**Activity:** Only certain lines below are wanted: those starting at the line containing "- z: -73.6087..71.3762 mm" and ending at the line containing "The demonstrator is", both included, each retyped exactly.

**Information shown:**

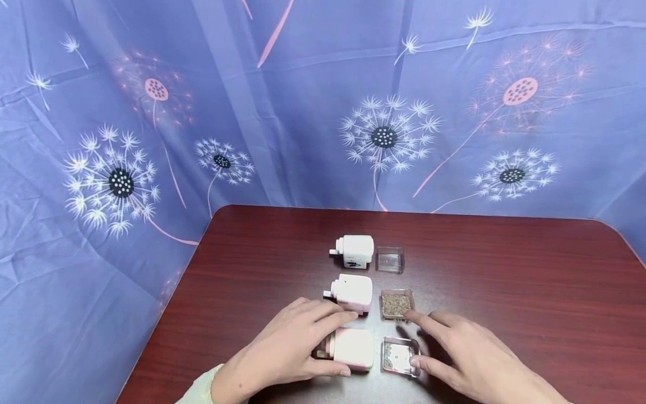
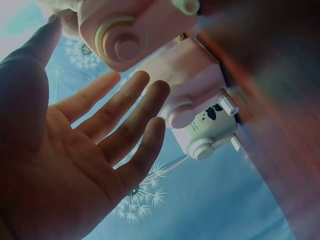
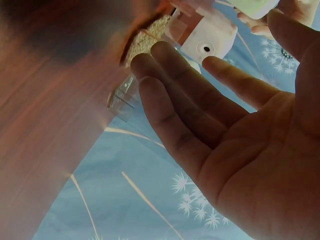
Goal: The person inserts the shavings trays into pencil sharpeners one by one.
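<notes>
Three crank pencil sharpeners lie in a column: a white one with a black marking [image 1: 357,251] farthest, a pinkish-white one [image 1: 353,292] in the middle, a pale one [image 1: 354,349] nearest. My left hand [image 1: 298,342] lies spread about the nearest sharpener, its thumb on the near side and its fingers on the far side. My right hand [image 1: 469,350] has its index fingertip at the clear shavings tray [image 1: 397,320] full of brown shavings. Its thumb touches the nearest clear tray [image 1: 400,373], which has a whitish middle and some bits inside. Neither hand's fingers are curled round anything.
A third clear tray [image 1: 391,251] stands beside the farthest sharpener, with no shavings visible in it. The dark red wooden table [image 1: 530,269] has rounded back corners. Behind and to the left hangs a blue dandelion-print cloth [image 1: 303,140].
</notes>
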`<state>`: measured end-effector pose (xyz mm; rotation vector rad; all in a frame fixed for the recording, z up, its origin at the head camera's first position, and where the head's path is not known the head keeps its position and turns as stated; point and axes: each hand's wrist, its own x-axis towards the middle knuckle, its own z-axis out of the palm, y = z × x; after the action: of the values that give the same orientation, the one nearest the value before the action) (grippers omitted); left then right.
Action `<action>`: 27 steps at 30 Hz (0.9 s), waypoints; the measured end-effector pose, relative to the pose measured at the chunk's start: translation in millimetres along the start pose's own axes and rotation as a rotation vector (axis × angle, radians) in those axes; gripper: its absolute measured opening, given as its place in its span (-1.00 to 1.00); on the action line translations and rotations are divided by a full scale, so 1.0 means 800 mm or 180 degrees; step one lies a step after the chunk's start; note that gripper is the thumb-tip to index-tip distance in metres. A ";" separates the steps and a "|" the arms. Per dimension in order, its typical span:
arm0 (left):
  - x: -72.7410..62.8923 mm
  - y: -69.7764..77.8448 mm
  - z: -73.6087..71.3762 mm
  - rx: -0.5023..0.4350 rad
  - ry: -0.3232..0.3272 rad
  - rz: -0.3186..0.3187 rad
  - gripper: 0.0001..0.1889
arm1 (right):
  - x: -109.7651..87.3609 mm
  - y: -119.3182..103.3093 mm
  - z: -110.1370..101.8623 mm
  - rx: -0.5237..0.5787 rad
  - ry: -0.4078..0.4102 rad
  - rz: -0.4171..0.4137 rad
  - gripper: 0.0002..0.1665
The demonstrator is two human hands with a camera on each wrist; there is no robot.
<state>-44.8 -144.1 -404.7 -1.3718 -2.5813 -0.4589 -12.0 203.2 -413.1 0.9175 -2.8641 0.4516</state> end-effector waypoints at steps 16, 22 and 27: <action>0.000 0.001 0.010 -0.0057 -0.0196 -0.0003 -0.35 | 0.003 -0.002 0.011 0.0176 -0.0553 0.0031 -0.03; 0.000 0.000 0.012 -0.0056 -0.0200 -0.0009 -0.35 | 0.005 -0.001 0.018 0.0274 -0.0474 -0.0051 -0.17; -0.001 0.001 0.013 -0.0092 -0.0202 -0.0014 -0.34 | 0.008 -0.001 0.022 0.0503 -0.0550 -0.0015 -0.39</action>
<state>-44.0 -141.0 -414.8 -1.4126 -2.6385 -0.4623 -16.8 193.5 -428.2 1.0359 -3.0151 0.6361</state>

**Exercise solution:**
  - z: -73.6087..71.3762 mm
  - rx: -0.5023..0.4350 rad
  - ry: -0.3232..0.3272 rad
  - rz: -0.3186..0.3187 rad
  - gripper: 0.0001..0.1889
arm1 (right):
  - x: -109.7651..87.3609 mm
  - y: -119.3182..103.3093 mm
  - z: -110.1370..101.8623 mm
  - rx: -0.5237..0.5787 rad
  - ry: -0.4078..0.4102 rad
  - rz: -0.4171..0.4137 rad
  - gripper: 0.0002..0.1665
The demonstrator is two human hands with a camera on each wrist; there is no robot.

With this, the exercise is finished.